### Your instructions
Please output the data exactly, minus pictures.

### Given information
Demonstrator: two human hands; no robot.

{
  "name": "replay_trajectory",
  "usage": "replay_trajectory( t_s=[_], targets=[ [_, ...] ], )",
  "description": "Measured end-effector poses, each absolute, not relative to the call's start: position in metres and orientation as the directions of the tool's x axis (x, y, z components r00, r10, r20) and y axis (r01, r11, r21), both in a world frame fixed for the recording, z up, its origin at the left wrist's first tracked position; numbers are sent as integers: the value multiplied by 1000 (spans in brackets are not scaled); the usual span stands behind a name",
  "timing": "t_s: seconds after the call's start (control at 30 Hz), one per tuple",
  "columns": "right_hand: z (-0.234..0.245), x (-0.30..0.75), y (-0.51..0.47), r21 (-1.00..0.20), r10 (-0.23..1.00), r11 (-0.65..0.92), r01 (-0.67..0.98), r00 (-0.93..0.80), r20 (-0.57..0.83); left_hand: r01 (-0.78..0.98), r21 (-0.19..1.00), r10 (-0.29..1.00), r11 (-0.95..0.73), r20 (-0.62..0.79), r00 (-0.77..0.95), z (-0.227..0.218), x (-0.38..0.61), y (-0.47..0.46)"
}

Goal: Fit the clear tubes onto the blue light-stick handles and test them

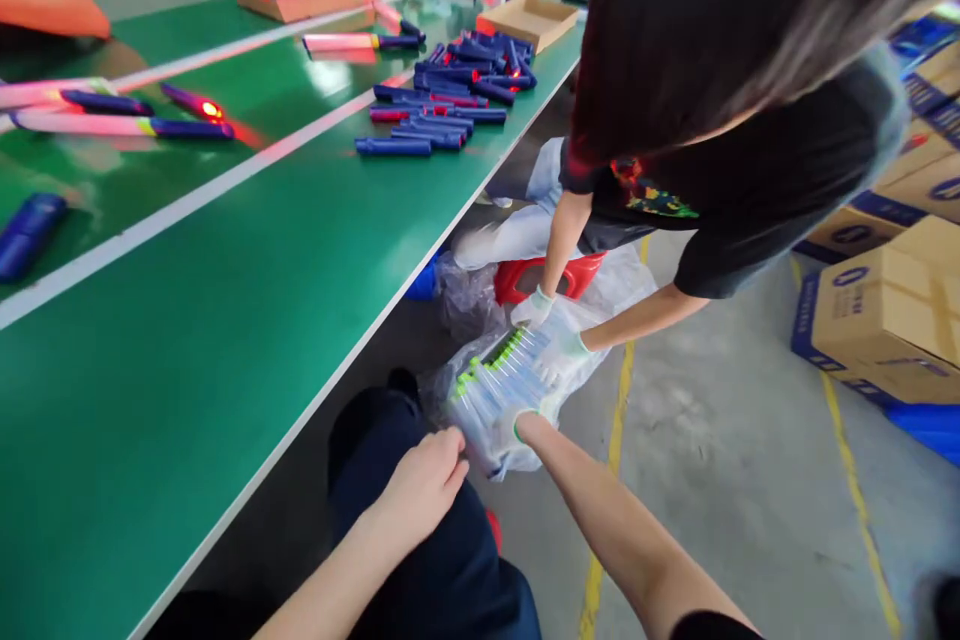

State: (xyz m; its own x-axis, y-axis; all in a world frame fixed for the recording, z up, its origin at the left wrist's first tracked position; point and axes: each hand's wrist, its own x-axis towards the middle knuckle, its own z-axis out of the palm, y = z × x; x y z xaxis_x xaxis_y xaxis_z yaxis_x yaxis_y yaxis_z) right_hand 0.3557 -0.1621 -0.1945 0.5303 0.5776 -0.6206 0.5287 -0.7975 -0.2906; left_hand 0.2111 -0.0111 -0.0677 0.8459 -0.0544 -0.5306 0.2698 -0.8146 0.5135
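Note:
My bare left hand (pixel 426 482) is closed, its fingers curled beside the near left edge of a clear plastic bag (pixel 615 292). Whether the fingers pinch the bag is hidden. In a white glove, my right hand (pixel 508 428) lies against the near end of a bundle of clear tubes (pixel 499 385) with bright green ends. Its fingers blend into the tubes and cannot be made out. A co-worker's two gloved hands (pixel 534 308) rest on the far side of the same bundle.
The green table (pixel 247 320) on the left carries a pile of dark blue flashlight-like handles (pixel 450 85), lit wands (pixel 352 42) and an open cardboard box (pixel 529 20). A red stool (pixel 551 275) stands behind the bag. Cartons (pixel 892 300) are stacked at right.

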Motion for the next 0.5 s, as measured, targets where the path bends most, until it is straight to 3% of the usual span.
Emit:
replay_trajectory(
  t_s=[0.1, 0.23, 0.5],
  targets=[
    [-215, 329, -177, -247, 563, -752, 611, 401, -722, 256, 504, -139, -825, -620, 773, -131, 256, -28],
    [-229, 311, -182, -237, 615, -696, 678, 391, -685, 299, 478, -205, -826, -749, 631, -198, 280, -41],
    [-231, 293, -200, -271, 660, -711, 649, 481, -578, 518, 415, -130, -748, -857, 499, -234, 276, -28]
  ],
)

### Solution for this task
Demonstrator: two human hands; no robot.

{
  "name": "replay_trajectory",
  "usage": "replay_trajectory( t_s=[_], targets=[ [_, ...] ], )",
  "description": "Measured end-effector poses, each absolute, not relative to the call's start: position in metres and orientation as the directions of the tool's x axis (x, y, z components r00, r10, r20) and y axis (r01, r11, r21), both in a world frame fixed for the recording, z up, its origin at the left wrist's first tracked position; numbers are sent as integers: the value multiplied by 1000 (spans in brackets are not scaled); the usual span stands behind a name",
  "timing": "t_s: seconds after the call's start (control at 30 Hz), one per tuple",
  "columns": "right_hand: z (-0.234..0.245), x (-0.30..0.75), y (-0.51..0.47), r21 (-1.00..0.20), r10 (-0.23..1.00), r11 (-0.65..0.92), r01 (-0.67..0.98), r00 (-0.93..0.80), r20 (-0.57..0.83); left_hand: r01 (-0.78..0.98), r21 (-0.19..1.00), r10 (-0.29..1.00), r11 (-0.95..0.73), r20 (-0.62..0.79), r00 (-0.77..0.95), z (-0.227..0.218), x (-0.38..0.61), y (-0.47..0.46)"
}

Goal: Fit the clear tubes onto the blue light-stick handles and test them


State: (xyz m; its own x-axis, y-axis; all in a world frame fixed for the recording, z up, its origin at the left wrist's first tracked position; point and axes: each hand's wrist, its own x-axis towards the middle knuckle, its own z-axis out of the palm, y = z × x; x y z xaxis_x xaxis_y xaxis_z yaxis_x yaxis_y yaxis_z) right_hand 0.3557 -0.1621 -0.1945 0.5303 0.5776 -0.6206 0.5287 -0.7975 -0.2906; left_hand 0.2111 -0.0111 -0.0677 0.8459 -0.0544 -0.5306 0.2698 -0.8146 0.5135
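Note:
My bare left hand (pixel 426 482) is closed, its fingers curled beside the near left edge of a clear plastic bag (pixel 615 292). Whether the fingers pinch the bag is hidden. In a white glove, my right hand (pixel 508 428) lies against the near end of a bundle of clear tubes (pixel 499 385) with bright green ends. Its fingers blend into the tubes and cannot be made out. A co-worker's two gloved hands (pixel 534 308) rest on the far side of the same bundle.
The green table (pixel 247 320) on the left carries a pile of dark blue flashlight-like handles (pixel 450 85), lit wands (pixel 352 42) and an open cardboard box (pixel 529 20). A red stool (pixel 551 275) stands behind the bag. Cartons (pixel 892 300) are stacked at right.
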
Motion for the next 0.5 s, as measured, targets where the path bends most, until it is straight to 3% of the usual span.
Emit:
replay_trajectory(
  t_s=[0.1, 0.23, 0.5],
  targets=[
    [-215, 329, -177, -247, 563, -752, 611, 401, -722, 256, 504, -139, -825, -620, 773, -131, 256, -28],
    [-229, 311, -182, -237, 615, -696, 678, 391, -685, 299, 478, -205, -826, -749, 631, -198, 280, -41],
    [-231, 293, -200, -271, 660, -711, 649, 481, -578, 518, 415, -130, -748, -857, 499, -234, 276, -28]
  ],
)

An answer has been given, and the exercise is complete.